Task requirements:
Restate the data below word for word, keeping each line intact.

Data shown:
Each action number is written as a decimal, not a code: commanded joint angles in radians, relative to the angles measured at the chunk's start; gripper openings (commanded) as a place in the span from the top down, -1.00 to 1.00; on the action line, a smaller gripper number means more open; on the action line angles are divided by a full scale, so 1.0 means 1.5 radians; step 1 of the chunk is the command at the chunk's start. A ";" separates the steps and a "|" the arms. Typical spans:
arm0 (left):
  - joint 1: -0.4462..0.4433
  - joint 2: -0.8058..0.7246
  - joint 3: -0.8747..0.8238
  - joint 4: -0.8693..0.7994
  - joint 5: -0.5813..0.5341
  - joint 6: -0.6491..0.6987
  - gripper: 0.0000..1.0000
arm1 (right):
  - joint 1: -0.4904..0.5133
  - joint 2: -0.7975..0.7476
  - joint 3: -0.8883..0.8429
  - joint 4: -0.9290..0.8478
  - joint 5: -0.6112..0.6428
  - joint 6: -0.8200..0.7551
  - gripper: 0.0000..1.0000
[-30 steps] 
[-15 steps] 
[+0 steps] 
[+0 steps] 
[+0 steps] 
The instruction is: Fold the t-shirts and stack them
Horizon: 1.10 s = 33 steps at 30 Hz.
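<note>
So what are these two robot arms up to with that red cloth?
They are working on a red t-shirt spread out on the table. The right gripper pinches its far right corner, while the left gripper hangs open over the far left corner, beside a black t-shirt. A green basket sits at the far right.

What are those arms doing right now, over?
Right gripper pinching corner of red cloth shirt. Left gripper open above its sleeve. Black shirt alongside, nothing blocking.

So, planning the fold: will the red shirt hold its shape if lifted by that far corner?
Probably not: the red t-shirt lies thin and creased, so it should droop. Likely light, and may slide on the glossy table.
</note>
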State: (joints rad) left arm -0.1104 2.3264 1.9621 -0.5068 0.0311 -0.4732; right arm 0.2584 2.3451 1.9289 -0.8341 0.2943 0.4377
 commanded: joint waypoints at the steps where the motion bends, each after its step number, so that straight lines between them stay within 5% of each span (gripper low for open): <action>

Response area:
Each action number is written as a decimal, not a code: commanded joint angles in radians, relative to the angles measured at the chunk's start; gripper openings (commanded) as a place in the span from the top down, -1.00 to 1.00; on the action line, a smaller gripper number means more open; on the action line angles are divided by a full scale, so 1.0 means 1.5 radians; step 1 of the chunk is the command at the chunk's start. A ";" separates the steps and a "|" the arms. Typical spans:
arm0 (left):
  - joint 1: -0.4462..0.4433
  - joint 2: -0.8058..0.7246
  - joint 3: -0.8747..0.8238
  - joint 4: -0.8693..0.7994
  - joint 5: -0.5813..0.5341
  - joint 6: -0.6491..0.6987
  - gripper: 0.0000..1.0000
arm1 (right):
  - joint 1: -0.4904..0.5133
  - joint 2: -0.7975..0.7476
  - joint 3: -0.8883..0.8429
  - joint 4: -0.9290..0.8478
  - joint 5: -0.6112..0.6428
  - joint 6: -0.8200..0.7551
  - gripper: 0.0000..1.0000
[-30 steps] 
[-15 steps] 
[+0 steps] 
[+0 steps] 
[+0 steps] 
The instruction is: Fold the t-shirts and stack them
Horizon: 1.10 s = 33 steps at 30 Hz.
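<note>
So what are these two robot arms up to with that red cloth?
They are working on a red t-shirt spread out on the table. The right gripper pinches its far right corner, while the left gripper hangs open over the far left corner, beside a black t-shirt. A green basket sits at the far right.

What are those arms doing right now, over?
Right gripper pinching corner of red cloth shirt. Left gripper open above its sleeve. Black shirt alongside, nothing blocking.

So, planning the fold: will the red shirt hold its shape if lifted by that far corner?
Probably not: the red t-shirt lies thin and creased, so it should droop. Likely light, and may slide on the glossy table.
</note>
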State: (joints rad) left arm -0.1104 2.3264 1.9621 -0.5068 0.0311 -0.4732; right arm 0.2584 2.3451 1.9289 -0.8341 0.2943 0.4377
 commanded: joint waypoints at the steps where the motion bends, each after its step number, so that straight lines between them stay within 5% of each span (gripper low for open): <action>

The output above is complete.